# Exercise details
Count the lines below that contain the word "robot", and give only that number.

# Records for processing
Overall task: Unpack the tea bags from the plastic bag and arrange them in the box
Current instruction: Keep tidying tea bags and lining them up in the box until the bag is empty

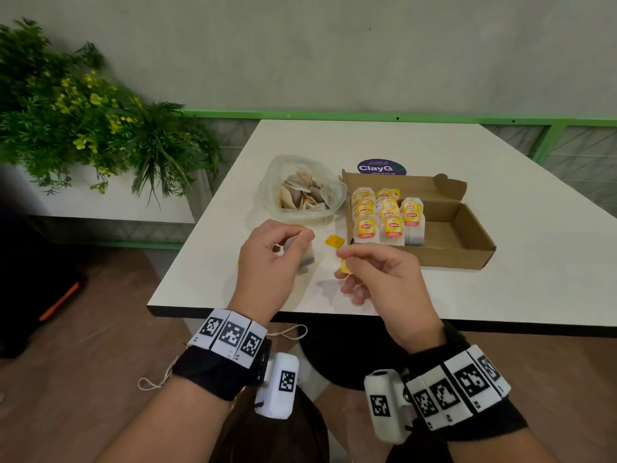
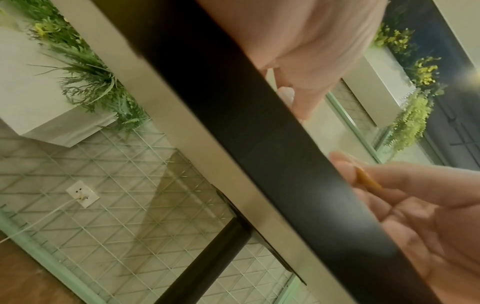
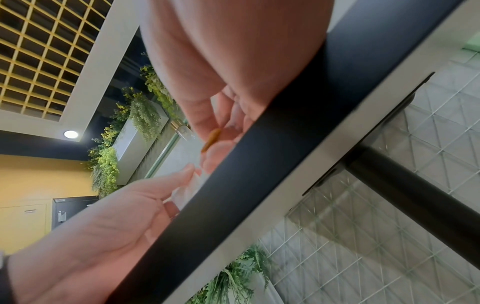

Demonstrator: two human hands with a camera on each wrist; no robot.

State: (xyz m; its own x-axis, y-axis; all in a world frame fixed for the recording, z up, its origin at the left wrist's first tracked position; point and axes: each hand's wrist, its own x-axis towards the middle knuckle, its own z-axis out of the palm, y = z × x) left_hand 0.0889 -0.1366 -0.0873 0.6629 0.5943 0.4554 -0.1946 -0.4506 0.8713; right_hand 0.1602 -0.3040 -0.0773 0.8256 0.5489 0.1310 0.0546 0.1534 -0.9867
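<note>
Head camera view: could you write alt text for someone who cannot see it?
Two hands work over a white table: the left hand holds a tea bag, the right hand pinches its yellow tag. Behind them sit a plastic bag of tea bags and a partly filled cardboard box.

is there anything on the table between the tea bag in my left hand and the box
Only a loose yellow tag lies on the table between the tea bag in your left hand and the box; lifting over clears it.
</note>
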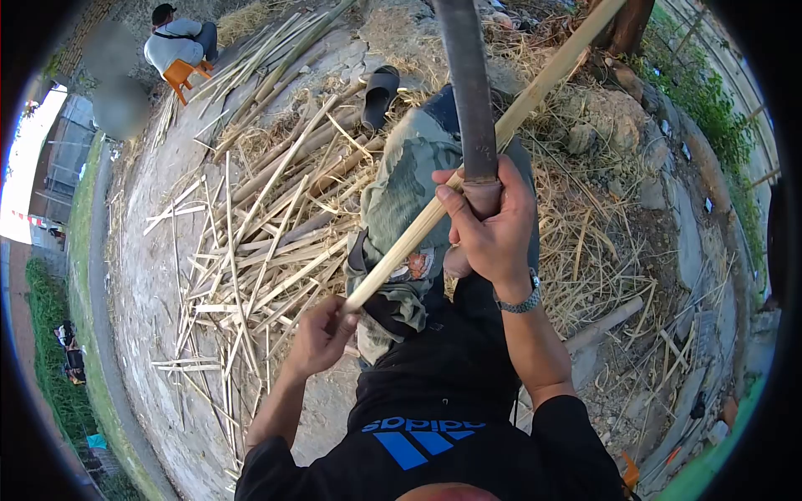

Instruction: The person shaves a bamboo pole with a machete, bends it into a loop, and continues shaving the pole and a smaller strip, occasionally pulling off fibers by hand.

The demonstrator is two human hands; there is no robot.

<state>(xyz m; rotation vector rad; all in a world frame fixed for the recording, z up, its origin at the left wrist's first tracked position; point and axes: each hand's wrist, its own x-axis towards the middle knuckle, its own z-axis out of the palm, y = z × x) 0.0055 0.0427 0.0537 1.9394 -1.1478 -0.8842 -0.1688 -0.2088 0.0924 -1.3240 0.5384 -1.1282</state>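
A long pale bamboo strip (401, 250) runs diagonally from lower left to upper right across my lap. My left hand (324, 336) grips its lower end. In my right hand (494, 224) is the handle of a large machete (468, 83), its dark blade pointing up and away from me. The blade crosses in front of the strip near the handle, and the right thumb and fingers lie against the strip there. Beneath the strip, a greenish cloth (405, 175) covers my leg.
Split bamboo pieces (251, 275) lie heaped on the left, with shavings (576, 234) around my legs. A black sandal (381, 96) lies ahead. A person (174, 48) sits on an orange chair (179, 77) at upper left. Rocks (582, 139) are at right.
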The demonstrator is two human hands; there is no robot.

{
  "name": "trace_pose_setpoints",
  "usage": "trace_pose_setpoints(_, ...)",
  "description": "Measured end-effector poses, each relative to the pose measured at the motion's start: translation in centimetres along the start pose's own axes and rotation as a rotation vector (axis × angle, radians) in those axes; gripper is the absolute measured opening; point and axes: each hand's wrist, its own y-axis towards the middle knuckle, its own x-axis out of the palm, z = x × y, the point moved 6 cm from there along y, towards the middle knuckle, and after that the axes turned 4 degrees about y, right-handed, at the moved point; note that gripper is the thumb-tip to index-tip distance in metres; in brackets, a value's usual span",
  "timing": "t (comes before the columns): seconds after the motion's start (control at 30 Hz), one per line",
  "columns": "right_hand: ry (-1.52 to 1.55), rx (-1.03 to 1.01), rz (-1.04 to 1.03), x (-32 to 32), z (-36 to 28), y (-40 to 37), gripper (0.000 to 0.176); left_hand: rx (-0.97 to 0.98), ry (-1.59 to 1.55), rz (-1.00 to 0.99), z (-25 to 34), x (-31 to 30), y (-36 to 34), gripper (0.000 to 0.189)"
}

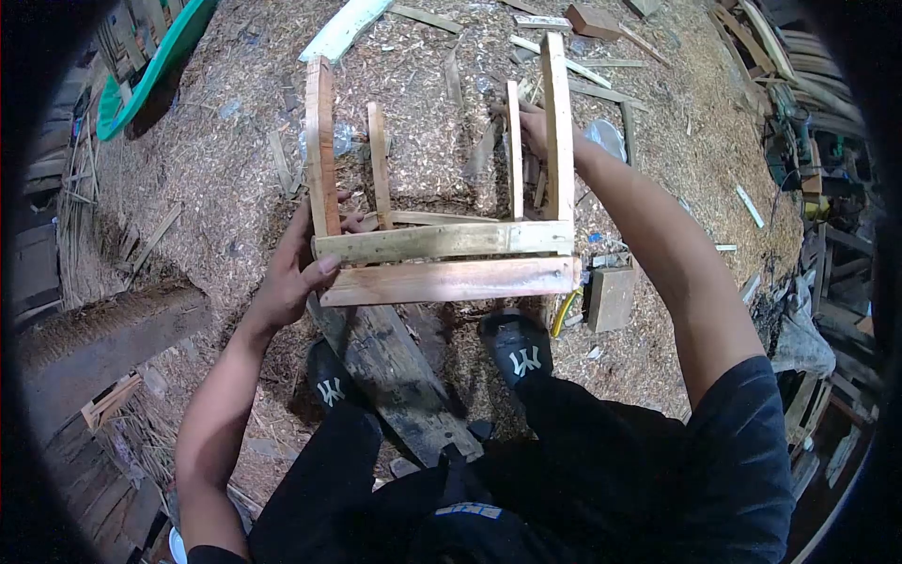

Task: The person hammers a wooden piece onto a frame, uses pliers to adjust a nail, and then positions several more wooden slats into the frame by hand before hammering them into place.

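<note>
A small wooden frame [446, 242] with several upright posts and two front slats is held up in front of me. My left hand [299, 268] is closed around its front left corner, with the thumb on the slats and fingers reaching behind the left post. Farther out, my right hand [534, 130] grips the back right part of the frame; the right post partly hides its fingers. Under the frame a long worn plank [395, 376] lies between my feet.
Wood shavings [225, 169] cover the ground. A wooden block [611, 299] and a yellow-handled item [565, 313] lie right of the frame. Beyond are a whitish container [606, 139], a pale board [343, 28] and a green curved object [155, 75]. A thick beam [113, 329] is at left.
</note>
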Motion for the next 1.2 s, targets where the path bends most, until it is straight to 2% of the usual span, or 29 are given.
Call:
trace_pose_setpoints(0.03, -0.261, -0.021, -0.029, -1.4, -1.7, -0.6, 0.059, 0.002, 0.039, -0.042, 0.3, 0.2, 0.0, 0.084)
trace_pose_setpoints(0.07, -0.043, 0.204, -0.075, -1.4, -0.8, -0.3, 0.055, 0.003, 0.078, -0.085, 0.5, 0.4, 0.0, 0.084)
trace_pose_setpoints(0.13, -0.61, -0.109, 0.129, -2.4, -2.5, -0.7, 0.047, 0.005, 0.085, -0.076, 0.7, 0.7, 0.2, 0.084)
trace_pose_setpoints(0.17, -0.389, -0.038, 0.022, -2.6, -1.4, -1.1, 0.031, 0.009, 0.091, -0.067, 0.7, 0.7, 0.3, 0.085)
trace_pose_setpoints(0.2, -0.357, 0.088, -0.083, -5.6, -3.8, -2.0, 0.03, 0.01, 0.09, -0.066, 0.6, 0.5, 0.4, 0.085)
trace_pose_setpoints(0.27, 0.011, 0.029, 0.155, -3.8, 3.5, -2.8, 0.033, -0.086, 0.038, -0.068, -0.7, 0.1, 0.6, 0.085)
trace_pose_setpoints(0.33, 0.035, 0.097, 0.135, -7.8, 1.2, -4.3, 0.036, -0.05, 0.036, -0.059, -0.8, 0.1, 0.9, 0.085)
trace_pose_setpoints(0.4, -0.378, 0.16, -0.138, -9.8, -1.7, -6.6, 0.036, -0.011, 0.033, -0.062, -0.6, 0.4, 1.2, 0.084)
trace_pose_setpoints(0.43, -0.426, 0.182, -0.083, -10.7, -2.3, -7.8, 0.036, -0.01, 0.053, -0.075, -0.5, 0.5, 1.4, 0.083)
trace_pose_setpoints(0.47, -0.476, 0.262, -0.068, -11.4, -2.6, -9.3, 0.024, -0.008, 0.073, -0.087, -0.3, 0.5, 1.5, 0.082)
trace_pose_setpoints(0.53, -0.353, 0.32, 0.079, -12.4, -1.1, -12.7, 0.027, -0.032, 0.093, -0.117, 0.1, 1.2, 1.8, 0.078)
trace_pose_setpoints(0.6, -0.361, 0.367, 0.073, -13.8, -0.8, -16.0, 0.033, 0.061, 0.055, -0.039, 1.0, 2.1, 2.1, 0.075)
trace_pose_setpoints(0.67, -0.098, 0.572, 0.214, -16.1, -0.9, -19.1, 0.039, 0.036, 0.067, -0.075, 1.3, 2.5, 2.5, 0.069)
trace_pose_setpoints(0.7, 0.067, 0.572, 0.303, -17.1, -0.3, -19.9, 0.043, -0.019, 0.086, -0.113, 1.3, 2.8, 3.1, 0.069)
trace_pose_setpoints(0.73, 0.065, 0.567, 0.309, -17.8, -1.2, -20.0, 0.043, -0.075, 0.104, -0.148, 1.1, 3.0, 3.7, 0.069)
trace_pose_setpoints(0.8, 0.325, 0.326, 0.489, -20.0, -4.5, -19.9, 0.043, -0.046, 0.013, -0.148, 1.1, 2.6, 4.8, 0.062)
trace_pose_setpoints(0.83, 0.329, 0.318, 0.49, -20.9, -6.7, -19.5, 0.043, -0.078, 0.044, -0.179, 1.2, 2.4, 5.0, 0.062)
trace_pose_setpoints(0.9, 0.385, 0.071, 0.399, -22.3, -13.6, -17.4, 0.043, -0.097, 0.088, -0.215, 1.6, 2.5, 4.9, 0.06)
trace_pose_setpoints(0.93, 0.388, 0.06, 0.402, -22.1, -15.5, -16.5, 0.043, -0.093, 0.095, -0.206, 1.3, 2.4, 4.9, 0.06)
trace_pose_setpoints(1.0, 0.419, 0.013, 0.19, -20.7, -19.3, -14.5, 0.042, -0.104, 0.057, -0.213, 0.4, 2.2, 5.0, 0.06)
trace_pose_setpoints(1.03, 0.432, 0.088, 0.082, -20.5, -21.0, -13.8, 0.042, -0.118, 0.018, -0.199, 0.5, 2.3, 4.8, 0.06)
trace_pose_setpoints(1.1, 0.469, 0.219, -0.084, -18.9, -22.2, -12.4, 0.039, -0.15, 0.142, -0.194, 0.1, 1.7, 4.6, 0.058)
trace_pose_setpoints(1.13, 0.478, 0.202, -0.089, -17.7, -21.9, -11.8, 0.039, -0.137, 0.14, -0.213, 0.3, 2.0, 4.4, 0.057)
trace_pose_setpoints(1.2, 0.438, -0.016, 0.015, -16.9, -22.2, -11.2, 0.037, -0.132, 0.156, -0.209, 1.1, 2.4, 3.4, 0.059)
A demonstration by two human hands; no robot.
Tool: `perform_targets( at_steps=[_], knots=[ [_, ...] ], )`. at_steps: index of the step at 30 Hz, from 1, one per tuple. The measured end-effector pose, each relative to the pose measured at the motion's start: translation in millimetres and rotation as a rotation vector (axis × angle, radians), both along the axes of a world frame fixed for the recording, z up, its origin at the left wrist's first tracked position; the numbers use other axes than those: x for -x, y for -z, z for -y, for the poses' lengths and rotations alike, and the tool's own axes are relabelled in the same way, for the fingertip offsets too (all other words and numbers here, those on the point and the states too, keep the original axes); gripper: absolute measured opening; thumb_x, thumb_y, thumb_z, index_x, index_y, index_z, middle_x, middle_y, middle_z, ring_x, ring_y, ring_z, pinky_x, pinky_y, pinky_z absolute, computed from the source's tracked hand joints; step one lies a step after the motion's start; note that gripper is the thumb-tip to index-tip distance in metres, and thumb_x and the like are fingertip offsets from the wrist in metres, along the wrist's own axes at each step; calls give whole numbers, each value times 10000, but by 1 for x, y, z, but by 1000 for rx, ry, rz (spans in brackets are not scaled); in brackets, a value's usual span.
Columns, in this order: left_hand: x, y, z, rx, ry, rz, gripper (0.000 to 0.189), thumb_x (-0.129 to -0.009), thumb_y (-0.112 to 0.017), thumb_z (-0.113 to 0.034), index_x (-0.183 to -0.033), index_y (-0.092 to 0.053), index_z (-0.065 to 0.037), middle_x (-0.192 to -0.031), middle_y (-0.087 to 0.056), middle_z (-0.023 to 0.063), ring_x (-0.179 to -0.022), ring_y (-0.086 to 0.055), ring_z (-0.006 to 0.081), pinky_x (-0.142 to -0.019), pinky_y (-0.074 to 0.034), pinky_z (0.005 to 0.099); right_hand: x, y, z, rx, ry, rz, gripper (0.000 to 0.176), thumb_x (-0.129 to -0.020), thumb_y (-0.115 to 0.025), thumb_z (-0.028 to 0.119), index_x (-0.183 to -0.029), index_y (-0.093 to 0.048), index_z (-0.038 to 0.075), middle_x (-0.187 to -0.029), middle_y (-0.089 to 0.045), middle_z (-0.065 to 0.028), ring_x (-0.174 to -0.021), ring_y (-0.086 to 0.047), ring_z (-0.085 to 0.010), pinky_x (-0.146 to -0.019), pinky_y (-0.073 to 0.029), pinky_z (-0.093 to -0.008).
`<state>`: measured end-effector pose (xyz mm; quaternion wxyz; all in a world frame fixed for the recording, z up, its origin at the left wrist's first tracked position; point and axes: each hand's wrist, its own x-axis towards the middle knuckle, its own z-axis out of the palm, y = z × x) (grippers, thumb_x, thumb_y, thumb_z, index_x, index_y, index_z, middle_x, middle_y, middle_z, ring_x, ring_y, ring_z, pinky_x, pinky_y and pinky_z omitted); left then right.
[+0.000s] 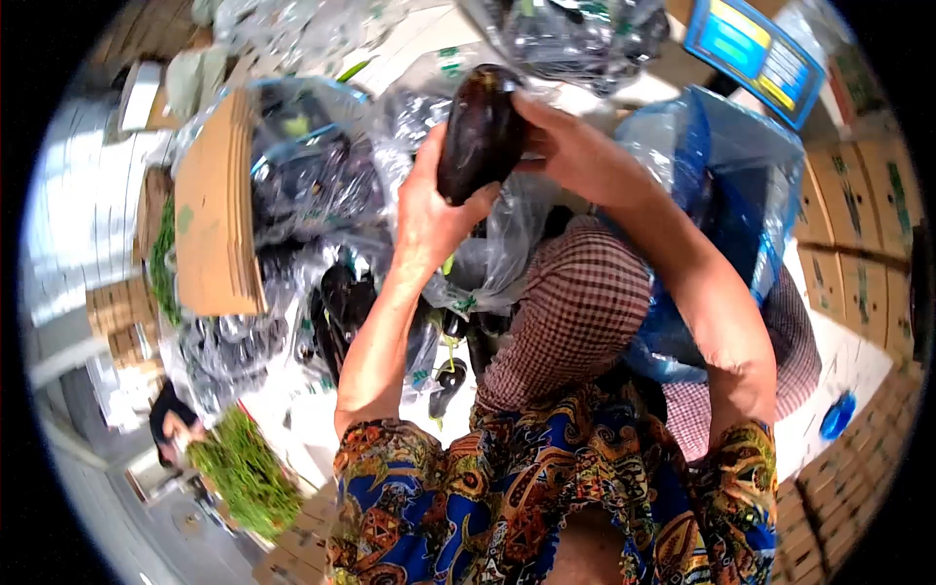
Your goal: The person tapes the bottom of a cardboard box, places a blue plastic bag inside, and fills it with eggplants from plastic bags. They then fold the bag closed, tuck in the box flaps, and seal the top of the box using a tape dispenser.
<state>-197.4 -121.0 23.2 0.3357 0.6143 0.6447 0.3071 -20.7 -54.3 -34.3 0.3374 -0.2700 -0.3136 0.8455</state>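
Observation:
A large dark eggplant (483, 132) is held up in front of me, tilted slightly. My left hand (434, 200) wraps round its lower left side, the thumb across its lower end. At its upper right, my right hand (561, 141) touches it with the fingers partly hidden behind it. Below the hands lies a clear plastic bag (487, 258). More eggplants in clear bags (322, 180) are at the left, and a small loose eggplant (448, 385) lies nearer my body.
Flattened cardboard (210, 210) stands at the left. A blue plastic-lined container (746, 195) is at the right, below a blue-framed sign (756, 57). Stacked cartons (843, 195) line the right side. Green produce (244, 473) and another person (174, 424) are at the lower left.

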Motion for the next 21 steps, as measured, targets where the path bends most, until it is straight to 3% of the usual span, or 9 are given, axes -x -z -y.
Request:
perform_targets(
  at_steps=[2,3,5,8,9,14,16,18,21],
  knots=[
    [17,7,11,-7,-32,54,693,-713,-757,-176,-1317,-451,-29,-1103,-638,142,-997,-617,209,-891,-477,331,-7,38,0,-346,-37,139,533,-959,-522,410,-1371,-446,81,-1258,-570,-77,-1115,-562,-202,-950,-422,-393],
    [26,19,19,7,-52,176,683,-728,-755,-190,-1315,-450,-21,-1108,-637,141,-1010,-608,209,-898,-470,330,-7,21,0,-16,-25,133,573,-952,-531,416,-1394,-420,68,-1268,-565,-91,-1104,-568,-223,-931,-426,-382],
    [38,35,39,125,-121,359,667,-765,-747,-237,-1312,-447,-1,-1118,-633,132,-1039,-581,204,-916,-449,327,-16,19,1,-87,-147,303,545,-963,-501,436,-1383,-453,91,-1278,-580,-76,-1116,-560,-185,-902,-425,-329],
    [56,62,78,185,-143,203,702,-754,-745,-267,-1332,-437,-15,-1142,-625,173,-1061,-608,271,-926,-456,354,-9,14,17,-105,-234,565,534,-953,-528,429,-1341,-496,63,-1217,-604,-95,-1066,-574,-184,-906,-425,-323],
    [59,79,94,154,-134,196,712,-759,-732,-209,-1352,-415,24,-1141,-629,148,-1065,-585,213,-962,-427,307,-12,19,18,-110,-262,575,544,-951,-533,431,-1335,-496,48,-1213,-604,-100,-1056,-578,-188,-903,-431,-325],
    [83,105,148,368,-336,104,781,-741,-742,-262,-1374,-384,23,-1110,-629,131,-1000,-602,204,-904,-464,294,-16,27,21,-127,-340,617,551,-948,-548,434,-1324,-502,34,-1186,-611,-95,-1029,-583,-176,-863,-457,-302],
    [100,98,146,207,-436,91,705,-752,-749,-261,-1316,-440,26,-1080,-632,94,-944,-593,166,-861,-470,277,-18,35,17,-128,-360,619,539,-948,-553,431,-1321,-509,45,-1171,-616,-85,-1005,-593,-168,-838,-466,-294],
    [139,98,141,73,-480,-44,719,-761,-751,-333,-1312,-444,10,-1044,-658,137,-928,-634,199,-858,-486,291,-20,42,16,-123,-375,634,526,-947,-559,428,-1316,-517,56,-1155,-620,-74,-977,-603,-159,-816,-473,-287],
    [200,75,153,64,-594,-88,679,-765,-760,-317,-1272,-471,31,-1043,-653,123,-892,-616,175,-829,-486,279,-25,44,16,-114,-342,666,509,-941,-572,424,-1302,-534,68,-1132,-629,-61,-937,-614,-145,-792,-478,-279]
  ],
)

# Output
4